In the field of cancer research, the heterogeneity of tumor samples poses many challenges to data analysis. With the rapid development of genomics, researchers have begun to adopt new statistical methods to gain a deeper understanding of the composition of tumor samples and improve the accuracy of predictions. Among them, the statistical method DeMix came into being and became an important tool for cancer transcriptome deconvolution.
DeMix is a statistical method that predicts the likely ratio of tumor to stromal cells in a sample and uses a linear mixed model to combat data heterogeneity in tumor samples.
Solid tumor samples are often derived from clinical practice and are composed of multiple clonal tumor cell populations, as well as adjacent normal tissue, stroma, and infiltrating immune cells. This complex structure makes many genomics data analyses difficult and fraught with bias. Therefore, prior to analysis, it is extremely important to accurately estimate the purity of the tumor, that is, the percentage of cancer cells in the tumor sample.

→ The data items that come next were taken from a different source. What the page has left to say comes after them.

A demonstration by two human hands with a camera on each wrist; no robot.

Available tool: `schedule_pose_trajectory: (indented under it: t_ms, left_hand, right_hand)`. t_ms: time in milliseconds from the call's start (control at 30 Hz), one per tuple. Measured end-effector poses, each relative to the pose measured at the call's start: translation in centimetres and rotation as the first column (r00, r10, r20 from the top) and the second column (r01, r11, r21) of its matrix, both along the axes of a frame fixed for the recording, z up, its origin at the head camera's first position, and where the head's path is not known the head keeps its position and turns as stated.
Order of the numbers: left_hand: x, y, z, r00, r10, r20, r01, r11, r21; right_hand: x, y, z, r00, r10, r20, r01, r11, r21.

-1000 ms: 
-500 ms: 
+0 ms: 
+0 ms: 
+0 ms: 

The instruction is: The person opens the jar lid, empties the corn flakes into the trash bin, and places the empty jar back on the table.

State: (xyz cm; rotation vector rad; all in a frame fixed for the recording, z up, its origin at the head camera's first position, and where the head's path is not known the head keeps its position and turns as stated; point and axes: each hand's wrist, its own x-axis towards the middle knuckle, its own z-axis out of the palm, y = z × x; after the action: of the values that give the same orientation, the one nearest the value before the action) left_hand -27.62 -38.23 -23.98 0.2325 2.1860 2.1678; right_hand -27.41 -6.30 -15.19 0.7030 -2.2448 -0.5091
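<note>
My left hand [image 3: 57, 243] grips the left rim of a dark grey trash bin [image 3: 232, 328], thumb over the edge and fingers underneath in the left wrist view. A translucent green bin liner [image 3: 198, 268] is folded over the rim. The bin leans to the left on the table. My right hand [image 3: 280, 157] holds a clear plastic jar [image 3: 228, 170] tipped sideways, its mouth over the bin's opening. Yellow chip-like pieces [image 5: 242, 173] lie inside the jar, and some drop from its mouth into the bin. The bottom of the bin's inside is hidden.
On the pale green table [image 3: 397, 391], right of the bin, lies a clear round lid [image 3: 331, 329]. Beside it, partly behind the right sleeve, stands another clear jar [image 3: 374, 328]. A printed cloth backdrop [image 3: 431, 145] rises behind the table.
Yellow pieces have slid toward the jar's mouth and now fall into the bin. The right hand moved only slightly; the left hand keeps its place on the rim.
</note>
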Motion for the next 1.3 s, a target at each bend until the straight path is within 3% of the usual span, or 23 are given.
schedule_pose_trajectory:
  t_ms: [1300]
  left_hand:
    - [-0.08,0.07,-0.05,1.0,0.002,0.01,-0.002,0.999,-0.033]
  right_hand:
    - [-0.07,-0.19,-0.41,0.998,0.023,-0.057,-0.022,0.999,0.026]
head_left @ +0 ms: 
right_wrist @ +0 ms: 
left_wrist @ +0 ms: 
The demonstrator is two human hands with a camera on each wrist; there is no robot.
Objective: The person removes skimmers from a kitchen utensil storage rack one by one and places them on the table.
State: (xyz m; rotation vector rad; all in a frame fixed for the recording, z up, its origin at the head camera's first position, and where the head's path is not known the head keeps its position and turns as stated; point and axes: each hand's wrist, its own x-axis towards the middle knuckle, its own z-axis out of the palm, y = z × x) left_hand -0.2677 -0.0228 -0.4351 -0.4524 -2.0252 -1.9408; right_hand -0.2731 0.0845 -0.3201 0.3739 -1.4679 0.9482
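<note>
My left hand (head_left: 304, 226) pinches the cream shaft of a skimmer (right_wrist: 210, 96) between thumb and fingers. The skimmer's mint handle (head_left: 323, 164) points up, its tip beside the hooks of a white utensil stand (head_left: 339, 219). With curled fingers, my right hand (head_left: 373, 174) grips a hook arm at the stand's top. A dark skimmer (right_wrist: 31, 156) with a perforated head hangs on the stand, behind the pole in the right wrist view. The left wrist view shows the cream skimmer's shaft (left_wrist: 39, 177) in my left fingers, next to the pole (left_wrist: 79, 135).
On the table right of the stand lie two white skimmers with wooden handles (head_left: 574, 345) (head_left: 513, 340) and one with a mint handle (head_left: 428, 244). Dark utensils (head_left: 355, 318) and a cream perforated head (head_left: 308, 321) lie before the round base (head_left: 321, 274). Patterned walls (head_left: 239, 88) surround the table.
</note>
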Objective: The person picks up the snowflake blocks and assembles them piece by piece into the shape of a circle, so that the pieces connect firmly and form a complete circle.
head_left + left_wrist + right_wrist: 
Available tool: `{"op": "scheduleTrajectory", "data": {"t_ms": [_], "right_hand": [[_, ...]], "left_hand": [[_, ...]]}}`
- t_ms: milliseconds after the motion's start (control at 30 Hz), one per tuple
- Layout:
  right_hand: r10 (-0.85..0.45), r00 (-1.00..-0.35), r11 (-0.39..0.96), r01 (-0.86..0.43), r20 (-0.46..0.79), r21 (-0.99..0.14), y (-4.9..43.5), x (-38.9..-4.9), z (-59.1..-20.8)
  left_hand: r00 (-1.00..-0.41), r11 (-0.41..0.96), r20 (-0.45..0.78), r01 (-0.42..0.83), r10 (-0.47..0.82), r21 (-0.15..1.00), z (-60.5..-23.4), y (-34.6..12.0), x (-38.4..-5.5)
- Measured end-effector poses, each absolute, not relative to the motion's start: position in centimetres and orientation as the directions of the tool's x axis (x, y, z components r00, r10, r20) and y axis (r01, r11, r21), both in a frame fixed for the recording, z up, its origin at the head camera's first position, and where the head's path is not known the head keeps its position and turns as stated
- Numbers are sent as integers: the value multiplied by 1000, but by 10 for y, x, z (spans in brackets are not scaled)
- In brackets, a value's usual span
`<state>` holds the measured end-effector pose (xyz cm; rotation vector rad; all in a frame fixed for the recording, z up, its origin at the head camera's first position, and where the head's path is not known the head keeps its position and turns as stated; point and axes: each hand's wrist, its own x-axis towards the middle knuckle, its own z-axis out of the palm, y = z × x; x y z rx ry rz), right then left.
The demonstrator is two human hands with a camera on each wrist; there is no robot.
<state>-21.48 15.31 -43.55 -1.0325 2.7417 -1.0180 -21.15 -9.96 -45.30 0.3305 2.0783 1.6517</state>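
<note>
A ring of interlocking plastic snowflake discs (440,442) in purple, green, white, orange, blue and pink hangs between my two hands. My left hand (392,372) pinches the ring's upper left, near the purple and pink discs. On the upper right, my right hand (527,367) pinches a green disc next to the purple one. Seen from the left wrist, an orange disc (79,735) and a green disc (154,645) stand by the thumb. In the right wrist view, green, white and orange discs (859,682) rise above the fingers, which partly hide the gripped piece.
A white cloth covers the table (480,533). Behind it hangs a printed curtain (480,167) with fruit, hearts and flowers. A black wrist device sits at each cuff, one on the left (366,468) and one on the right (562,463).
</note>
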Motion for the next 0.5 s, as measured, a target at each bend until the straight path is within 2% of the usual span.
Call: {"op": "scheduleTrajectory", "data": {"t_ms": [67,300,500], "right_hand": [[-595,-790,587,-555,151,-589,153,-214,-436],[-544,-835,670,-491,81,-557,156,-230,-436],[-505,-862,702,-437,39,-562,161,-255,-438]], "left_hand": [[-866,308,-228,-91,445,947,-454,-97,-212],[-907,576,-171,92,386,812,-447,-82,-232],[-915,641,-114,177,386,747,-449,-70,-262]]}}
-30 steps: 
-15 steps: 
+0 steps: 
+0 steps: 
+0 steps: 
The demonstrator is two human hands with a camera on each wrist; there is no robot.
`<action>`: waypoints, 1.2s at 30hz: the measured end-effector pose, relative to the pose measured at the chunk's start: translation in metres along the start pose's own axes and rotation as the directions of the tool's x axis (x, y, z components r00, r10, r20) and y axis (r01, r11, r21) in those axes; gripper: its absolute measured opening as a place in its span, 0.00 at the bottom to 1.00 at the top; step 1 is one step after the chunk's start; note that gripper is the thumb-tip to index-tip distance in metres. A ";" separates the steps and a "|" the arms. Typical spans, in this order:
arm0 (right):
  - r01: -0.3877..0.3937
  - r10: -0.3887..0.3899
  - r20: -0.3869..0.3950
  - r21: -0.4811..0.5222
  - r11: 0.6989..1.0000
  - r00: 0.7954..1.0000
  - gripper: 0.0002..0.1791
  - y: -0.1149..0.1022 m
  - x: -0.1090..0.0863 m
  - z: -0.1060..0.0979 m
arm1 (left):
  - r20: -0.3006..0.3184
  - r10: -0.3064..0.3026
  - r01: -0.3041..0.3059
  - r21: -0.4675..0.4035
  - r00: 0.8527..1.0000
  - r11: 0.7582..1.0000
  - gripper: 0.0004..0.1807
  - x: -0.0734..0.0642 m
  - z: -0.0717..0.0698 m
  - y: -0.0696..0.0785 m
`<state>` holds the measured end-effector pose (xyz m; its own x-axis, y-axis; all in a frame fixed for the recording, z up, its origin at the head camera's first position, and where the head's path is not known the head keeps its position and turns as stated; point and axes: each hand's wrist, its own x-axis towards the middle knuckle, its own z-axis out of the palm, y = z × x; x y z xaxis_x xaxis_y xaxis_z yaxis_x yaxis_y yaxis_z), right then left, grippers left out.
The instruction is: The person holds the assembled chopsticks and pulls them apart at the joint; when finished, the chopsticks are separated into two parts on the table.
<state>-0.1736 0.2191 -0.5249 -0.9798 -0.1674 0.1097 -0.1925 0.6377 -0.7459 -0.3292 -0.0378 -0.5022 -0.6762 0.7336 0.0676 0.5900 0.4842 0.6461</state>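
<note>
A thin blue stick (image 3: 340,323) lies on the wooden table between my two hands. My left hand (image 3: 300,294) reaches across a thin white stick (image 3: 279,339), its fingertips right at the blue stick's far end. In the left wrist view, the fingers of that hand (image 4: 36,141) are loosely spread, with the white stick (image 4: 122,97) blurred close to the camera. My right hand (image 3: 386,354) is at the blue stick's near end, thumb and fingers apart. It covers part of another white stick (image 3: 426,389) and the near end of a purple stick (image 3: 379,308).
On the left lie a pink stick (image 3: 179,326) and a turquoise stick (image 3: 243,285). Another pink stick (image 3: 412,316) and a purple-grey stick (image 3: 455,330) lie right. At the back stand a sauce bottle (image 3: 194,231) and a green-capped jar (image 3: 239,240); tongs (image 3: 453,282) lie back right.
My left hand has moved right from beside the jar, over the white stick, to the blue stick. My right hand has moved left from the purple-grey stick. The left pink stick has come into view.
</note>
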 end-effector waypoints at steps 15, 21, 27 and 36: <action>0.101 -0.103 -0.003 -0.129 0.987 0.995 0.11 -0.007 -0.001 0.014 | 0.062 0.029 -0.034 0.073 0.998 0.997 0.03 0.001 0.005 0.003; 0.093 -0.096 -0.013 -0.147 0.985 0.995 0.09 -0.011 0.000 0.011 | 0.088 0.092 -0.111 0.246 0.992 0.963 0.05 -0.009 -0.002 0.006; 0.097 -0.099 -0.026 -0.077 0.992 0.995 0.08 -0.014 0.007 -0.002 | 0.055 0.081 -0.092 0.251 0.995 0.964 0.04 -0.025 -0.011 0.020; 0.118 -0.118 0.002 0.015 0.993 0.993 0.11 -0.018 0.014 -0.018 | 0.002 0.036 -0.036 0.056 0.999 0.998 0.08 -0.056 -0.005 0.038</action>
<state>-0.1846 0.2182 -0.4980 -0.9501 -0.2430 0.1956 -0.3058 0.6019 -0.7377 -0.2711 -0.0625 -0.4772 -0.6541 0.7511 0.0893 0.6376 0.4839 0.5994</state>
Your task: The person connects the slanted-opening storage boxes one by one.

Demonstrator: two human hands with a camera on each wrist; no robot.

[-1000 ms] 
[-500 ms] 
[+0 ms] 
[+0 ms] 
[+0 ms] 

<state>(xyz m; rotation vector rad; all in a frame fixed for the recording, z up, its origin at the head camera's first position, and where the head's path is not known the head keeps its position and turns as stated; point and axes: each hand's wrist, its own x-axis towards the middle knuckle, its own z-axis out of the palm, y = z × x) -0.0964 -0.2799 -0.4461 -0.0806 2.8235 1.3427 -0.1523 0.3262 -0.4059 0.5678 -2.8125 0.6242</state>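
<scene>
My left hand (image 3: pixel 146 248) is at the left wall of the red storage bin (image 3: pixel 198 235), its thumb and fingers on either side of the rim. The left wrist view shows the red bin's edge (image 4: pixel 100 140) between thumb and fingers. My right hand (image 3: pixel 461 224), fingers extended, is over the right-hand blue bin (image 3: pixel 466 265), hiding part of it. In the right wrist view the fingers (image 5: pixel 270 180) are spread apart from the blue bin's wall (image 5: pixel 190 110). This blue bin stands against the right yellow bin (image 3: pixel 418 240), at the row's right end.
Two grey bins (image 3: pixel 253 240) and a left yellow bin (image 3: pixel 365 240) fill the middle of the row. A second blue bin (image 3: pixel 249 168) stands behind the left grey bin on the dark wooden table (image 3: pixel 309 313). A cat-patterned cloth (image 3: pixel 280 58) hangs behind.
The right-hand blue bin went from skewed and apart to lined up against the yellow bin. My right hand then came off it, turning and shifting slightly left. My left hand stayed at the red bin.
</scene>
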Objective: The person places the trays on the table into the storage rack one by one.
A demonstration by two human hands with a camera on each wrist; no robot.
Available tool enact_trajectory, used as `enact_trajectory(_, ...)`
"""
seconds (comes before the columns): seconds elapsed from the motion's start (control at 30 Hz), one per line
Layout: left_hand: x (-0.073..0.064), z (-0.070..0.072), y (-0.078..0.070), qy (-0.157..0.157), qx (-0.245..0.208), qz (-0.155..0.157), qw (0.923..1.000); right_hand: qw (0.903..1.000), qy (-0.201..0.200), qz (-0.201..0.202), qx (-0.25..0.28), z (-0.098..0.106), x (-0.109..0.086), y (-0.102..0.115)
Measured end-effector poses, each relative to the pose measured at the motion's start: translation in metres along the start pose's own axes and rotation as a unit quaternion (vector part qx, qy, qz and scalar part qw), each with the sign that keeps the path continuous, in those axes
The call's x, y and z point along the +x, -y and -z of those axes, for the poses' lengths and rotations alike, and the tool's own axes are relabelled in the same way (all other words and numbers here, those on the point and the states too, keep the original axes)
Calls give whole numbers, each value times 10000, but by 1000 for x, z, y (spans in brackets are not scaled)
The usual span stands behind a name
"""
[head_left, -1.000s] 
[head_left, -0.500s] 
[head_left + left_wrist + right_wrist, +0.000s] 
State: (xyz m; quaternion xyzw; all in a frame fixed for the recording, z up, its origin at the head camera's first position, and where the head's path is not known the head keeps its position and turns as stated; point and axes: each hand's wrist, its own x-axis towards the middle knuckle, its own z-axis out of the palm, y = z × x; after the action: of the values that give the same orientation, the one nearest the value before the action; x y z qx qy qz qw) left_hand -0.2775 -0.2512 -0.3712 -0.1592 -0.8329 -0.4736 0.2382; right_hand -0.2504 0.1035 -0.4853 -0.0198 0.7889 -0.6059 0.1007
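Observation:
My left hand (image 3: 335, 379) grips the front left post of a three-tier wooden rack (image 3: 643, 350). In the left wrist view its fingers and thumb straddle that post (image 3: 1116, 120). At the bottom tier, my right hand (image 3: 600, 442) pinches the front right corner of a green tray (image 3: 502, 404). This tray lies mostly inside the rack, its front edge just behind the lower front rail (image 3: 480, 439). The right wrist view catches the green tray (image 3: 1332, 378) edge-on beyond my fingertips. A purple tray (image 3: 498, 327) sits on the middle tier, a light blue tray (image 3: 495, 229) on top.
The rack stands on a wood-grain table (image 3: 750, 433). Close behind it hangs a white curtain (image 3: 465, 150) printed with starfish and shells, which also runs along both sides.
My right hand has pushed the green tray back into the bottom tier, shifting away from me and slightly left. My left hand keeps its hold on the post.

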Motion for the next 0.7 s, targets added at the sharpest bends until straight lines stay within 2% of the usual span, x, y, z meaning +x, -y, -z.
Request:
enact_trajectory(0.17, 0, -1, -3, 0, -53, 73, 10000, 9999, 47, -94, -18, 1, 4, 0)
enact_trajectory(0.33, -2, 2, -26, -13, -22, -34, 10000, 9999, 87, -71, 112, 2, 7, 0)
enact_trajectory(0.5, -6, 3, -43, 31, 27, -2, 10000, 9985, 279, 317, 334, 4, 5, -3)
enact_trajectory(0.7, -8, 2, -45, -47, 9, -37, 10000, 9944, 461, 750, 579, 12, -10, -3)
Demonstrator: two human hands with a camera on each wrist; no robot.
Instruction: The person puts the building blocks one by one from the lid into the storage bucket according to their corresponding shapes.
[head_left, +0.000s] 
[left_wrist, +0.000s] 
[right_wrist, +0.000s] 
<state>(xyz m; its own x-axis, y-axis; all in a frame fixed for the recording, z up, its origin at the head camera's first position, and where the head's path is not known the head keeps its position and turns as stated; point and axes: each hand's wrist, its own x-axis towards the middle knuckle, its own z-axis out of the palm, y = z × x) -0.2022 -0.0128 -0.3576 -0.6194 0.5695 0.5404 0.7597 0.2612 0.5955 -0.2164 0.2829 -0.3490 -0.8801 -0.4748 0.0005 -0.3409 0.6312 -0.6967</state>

Because cancer cells differ significantly from normal cells, researchers can estimate the purity of a tumor using high-throughput genomic or epigenomic data. DeMix is a method that aims to extract the ratio of cancer cell gene expression and its expression profile from mixed samples.
DeMix assumes that the mixed sample consists of only two cell types: cancer cells (with no known gene expression profile) and normal cells (with known gene expression data).
The core operation of DeMix is based on linear mixed models, which capture the gene expression of two types of cells in a mixed sample by modeling the data. The innovation of this method is that it analyzes heterogeneous data before the data are log-transformed, which can more effectively predict gene expression and proportions in cancer cells.
Specifically, the workflow of DeMix can be divided into two main steps: the first step is to maximize the likelihood function based on the observed data to solve the unknown tumor proportions and gene expression parameters of normal cells; the second step is to maximize the likelihood function based on the observed data to solve the unknown tumor proportions and gene expression parameters of normal cells; The next step is to estimate the expression level of a pair of normal cells and tumor cells for each sample and gene based on the tumor ratio obtained in the first step.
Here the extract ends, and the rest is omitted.